¡Vaya soponcio me he llevado con esta campaña electoral! Con bastante retraso, el Partido Popular ha publicado su programa electoral confirmando mis peores sospechas: un espeso silencio sobre los derechos de sucesión en la Monarquía.
Hace unos días recogí en el blog mi inquietud por el trato que PSOE y PP otorgaban a la Corona en sus borradores de programas electorales. Ya han dado a conocer los definitivos y mi preocupación se ha disparado.
Después de tanto hablar de que había que cambiar en el Título II de la Constitución la preferencia del varón sobre la mujer en el orden sucesorio. Después de insinuar repetidamente que, de acuerdo con la igualdad de género, mi Hermana mayor debería ocupar el puesto que Yo ocupo. Después de pedir sesudos estudios sobre esa reforma al Consejo de Estado... después de todo eso, los partidos políticos se olvidan del asunto.
Con esa forma de ningunear la Monarquía, más que pretender su estabilidad futura parece que quieren crearme problemas en el futuro. ¿Pretenden que el día de mañana ocupe el Trono con semejante trampa bajo mis pies, cuya solución necesita nada menos que un referéndum?
Las cosas están así en los dos partidos que pueden gobernar. El PSOE recoge en su programa la reforma constitucional sobre derechos sucesorios de pasada, una coletilla en un párrafo que habla de otras cosas: "Además de estos aspectos territoriales, seguiremos impulsando la reforma constitucional para introducir una referencia a Europa en la Constitución y para acabar con la discriminación por razón de sexo en el acceso a la Corona".
Lo del PP es más grave, porque en las 326 páginas de su programa no tiene sitio para hablar de ese cambio constitucional, ni menciona a la Monarquía.
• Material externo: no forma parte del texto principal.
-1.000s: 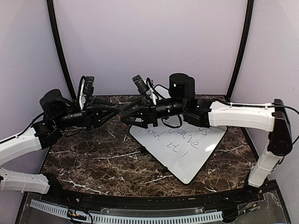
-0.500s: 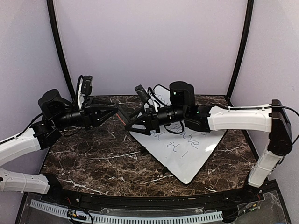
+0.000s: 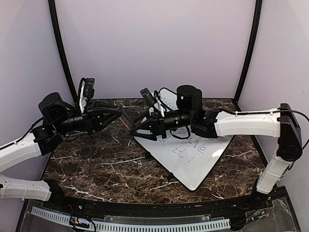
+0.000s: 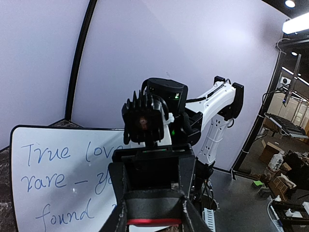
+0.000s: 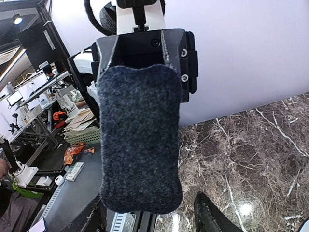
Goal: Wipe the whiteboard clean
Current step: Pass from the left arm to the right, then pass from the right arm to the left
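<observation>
The whiteboard point(image 3: 193, 166) lies flat on the table point(image 3: 91, 166), right of centre, one corner pointing at the near edge. It is where it was a second ago, its blue-grey writing unwiped. Above its far left corner the right gripper point(image 3: 136, 126) has its jaws spread with nothing between them. A second ago it met the left gripper point(image 3: 119, 116) there, and it has since drawn slightly back to the right. The left gripper, now apart and further left, is clamped on the eraser point(image 3: 126, 119), whose dark felt face is turned toward the right wrist
</observation>
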Available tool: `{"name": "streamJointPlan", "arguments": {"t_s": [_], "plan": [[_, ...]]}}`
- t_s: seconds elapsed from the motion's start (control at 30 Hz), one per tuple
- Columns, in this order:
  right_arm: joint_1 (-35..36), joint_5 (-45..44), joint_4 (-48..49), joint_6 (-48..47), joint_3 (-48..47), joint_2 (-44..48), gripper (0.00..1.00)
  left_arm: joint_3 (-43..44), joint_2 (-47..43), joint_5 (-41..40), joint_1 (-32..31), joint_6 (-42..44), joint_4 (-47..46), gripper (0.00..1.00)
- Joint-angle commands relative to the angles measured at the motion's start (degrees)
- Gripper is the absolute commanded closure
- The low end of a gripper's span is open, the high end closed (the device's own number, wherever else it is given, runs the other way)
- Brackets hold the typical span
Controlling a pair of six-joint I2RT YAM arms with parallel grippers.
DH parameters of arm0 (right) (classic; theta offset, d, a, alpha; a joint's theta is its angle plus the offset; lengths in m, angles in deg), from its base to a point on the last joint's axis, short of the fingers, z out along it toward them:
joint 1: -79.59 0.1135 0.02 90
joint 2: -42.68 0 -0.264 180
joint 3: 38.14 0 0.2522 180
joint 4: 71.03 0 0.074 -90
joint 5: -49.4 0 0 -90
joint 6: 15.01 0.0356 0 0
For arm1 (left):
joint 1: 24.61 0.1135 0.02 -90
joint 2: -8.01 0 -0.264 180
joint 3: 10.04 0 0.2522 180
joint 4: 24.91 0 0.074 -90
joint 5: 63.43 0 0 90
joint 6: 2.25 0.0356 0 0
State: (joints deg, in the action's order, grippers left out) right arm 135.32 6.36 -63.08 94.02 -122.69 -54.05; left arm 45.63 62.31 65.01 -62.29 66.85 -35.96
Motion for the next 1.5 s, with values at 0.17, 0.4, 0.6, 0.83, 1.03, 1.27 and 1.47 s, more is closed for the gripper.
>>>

Ya sé que lo hace por miedo a un referéndum (necesario para esa reforma) que saque a colación la Monarquía, pero entre unos y otros van a conseguir dejarme un marrón de mucho cuidado. ¿Qué pasará, por ejemplo, si la Princesa alumbra un tercer hijo varón antes de que se modifique la Constitución?
Mejor no pensarlo, pero me han enseñado que la visión de estado de un monarca, de un Heredero, es también visión de futuro porque la Corona es una institución hereditaria donde todo ha de estar bien atado. Un Rey es responsable de su reinado y también de las condiciones que deje a su sucesor.